• **What you need to do**: Go from the first line below to the one with "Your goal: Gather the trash" and print each line exactly.

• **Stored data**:
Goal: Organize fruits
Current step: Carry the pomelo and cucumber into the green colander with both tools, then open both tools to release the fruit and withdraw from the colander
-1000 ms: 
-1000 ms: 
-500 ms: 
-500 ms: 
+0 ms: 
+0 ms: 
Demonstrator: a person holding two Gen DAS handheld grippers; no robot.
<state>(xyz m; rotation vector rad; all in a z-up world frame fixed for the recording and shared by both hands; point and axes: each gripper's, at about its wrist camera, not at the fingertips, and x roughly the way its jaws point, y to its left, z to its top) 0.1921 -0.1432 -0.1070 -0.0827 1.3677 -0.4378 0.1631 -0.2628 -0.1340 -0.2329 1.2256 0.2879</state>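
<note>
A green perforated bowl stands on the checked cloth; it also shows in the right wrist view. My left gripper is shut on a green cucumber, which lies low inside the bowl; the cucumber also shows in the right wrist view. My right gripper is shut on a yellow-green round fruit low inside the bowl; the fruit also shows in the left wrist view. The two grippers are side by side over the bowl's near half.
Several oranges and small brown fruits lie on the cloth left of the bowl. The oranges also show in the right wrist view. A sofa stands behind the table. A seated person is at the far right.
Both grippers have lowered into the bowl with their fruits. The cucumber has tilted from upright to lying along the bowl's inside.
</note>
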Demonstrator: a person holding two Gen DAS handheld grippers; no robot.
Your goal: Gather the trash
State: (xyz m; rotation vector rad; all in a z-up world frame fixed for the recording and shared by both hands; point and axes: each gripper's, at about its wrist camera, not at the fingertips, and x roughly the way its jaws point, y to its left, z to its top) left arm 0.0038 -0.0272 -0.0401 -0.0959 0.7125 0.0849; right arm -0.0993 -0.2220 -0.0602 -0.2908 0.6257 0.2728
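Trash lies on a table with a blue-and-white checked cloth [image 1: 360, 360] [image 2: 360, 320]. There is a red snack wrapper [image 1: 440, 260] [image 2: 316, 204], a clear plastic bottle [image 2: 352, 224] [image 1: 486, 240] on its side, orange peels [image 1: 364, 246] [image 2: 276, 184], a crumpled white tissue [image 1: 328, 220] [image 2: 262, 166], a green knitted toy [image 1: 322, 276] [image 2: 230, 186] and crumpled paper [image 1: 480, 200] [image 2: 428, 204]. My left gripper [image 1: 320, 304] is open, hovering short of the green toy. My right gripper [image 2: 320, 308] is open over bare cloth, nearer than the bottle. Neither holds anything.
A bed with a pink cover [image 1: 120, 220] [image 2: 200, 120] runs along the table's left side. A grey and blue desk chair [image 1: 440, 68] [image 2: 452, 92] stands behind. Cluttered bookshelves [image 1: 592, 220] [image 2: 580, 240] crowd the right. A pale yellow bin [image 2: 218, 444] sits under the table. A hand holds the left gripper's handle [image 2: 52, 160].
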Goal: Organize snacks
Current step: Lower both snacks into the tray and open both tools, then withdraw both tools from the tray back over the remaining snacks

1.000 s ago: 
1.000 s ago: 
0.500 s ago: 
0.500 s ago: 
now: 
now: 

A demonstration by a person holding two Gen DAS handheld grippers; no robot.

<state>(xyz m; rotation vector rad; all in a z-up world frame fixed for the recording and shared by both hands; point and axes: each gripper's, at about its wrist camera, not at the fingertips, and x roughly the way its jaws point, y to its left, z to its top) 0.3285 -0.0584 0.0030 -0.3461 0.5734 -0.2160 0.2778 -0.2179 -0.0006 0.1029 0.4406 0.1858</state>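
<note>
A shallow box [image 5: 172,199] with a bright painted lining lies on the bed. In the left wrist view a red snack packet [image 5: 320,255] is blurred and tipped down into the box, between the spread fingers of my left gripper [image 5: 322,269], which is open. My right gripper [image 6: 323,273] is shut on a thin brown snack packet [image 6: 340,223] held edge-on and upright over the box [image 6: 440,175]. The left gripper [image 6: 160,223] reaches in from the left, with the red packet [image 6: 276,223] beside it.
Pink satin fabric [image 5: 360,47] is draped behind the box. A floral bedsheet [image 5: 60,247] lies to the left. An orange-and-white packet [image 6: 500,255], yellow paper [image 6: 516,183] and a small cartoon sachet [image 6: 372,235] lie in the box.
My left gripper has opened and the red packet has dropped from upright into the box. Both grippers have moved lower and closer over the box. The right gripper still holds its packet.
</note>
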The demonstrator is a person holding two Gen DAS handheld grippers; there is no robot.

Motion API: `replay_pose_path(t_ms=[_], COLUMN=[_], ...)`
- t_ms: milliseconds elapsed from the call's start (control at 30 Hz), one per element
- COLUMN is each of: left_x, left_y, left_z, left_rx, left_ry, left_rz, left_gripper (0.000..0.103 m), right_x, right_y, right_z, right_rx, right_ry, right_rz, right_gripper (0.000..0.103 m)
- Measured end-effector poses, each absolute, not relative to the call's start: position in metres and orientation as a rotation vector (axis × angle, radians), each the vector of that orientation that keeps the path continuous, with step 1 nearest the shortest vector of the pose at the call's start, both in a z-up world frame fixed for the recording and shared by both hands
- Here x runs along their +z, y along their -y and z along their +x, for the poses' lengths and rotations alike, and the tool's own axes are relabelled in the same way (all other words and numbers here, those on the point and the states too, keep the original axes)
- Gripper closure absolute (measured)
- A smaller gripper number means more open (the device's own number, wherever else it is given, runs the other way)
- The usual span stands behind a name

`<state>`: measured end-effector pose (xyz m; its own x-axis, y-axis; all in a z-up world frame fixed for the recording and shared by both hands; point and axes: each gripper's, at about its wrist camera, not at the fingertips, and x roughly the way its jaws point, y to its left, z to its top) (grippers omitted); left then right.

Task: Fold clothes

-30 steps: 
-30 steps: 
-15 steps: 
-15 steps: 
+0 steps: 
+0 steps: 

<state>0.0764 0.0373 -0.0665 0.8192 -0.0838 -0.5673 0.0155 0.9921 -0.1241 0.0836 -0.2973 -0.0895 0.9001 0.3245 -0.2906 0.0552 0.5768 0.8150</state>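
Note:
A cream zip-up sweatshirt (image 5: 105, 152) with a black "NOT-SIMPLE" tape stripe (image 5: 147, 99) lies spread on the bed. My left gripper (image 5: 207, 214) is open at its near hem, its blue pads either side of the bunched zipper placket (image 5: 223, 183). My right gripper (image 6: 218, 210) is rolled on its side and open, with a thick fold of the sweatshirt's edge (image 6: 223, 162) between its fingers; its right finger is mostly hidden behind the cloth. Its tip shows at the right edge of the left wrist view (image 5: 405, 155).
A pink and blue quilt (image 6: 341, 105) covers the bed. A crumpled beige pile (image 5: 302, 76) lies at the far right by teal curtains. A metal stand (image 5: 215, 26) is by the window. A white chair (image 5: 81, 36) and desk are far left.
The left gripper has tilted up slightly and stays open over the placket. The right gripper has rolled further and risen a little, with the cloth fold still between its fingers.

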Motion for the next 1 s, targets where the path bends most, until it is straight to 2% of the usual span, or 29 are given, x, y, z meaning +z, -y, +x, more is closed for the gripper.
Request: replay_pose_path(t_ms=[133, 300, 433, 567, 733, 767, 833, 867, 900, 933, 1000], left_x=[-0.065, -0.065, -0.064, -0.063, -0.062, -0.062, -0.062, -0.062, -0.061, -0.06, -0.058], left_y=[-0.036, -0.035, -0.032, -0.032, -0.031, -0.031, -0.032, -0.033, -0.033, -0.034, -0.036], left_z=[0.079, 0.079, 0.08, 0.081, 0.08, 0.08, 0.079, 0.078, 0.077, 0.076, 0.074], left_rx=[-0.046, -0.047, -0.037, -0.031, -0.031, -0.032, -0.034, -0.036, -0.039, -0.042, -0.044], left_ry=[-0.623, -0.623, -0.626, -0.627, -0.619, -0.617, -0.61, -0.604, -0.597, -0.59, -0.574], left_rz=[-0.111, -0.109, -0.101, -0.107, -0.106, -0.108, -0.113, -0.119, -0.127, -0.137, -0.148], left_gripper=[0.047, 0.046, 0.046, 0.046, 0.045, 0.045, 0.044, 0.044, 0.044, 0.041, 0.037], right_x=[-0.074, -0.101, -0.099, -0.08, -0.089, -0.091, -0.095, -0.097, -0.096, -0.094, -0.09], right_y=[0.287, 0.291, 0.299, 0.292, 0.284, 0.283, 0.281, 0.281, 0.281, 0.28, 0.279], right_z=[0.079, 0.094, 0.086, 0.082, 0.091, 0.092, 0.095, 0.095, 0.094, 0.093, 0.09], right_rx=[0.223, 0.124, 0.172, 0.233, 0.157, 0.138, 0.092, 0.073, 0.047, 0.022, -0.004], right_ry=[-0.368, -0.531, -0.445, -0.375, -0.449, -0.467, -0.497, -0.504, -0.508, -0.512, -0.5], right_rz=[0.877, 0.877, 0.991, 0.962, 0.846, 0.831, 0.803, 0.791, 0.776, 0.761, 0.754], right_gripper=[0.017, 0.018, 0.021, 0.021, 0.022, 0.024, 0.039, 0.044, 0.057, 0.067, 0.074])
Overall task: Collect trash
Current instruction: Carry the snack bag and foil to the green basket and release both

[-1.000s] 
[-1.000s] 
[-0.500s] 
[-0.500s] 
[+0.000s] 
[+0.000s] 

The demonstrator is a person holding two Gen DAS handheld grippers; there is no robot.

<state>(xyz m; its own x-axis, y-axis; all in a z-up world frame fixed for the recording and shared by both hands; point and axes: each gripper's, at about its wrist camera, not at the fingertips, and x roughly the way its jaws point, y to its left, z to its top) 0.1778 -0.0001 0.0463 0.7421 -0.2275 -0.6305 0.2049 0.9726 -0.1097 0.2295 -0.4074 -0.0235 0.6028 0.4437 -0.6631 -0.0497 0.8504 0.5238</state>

• **Exercise response**:
Goal: Organize fruits
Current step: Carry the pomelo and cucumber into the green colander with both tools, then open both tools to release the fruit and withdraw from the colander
-1000 ms: 
-1000 ms: 
-500 ms: 
-500 ms: 
+0 ms: 
+0 ms: 
Demonstrator: a person holding two Gen DAS handheld grippers; no robot.
<state>(xyz m; rotation vector rad; all in a z-up world frame fixed for the recording and shared by both hands; point and axes: each gripper's, at about its wrist camera, not at the fingertips, and x roughly the way its jaws point, y to its left, z to its top) 0.1921 -0.1432 -0.1070 -0.0827 1.3677 -0.4378 0.1631 -0.2628 -0.1340 -0.2329 1.2256 0.2879</state>
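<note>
A green perforated bowl stands on the checked cloth; it also shows in the right wrist view. My left gripper is shut on a green cucumber, which lies low inside the bowl; the cucumber also shows in the right wrist view. My right gripper is shut on a yellow-green round fruit low inside the bowl; the fruit also shows in the left wrist view. The two grippers are side by side over the bowl's near half.
Several oranges and small brown fruits lie on the cloth left of the bowl. The oranges also show in the right wrist view. A sofa stands behind the table. A seated person is at the far right.
Both grippers have lowered into the bowl with their fruits. The cucumber has tilted from upright to lying along the bowl's inside.
</note>
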Demonstrator: a person holding two Gen DAS handheld grippers; no robot.
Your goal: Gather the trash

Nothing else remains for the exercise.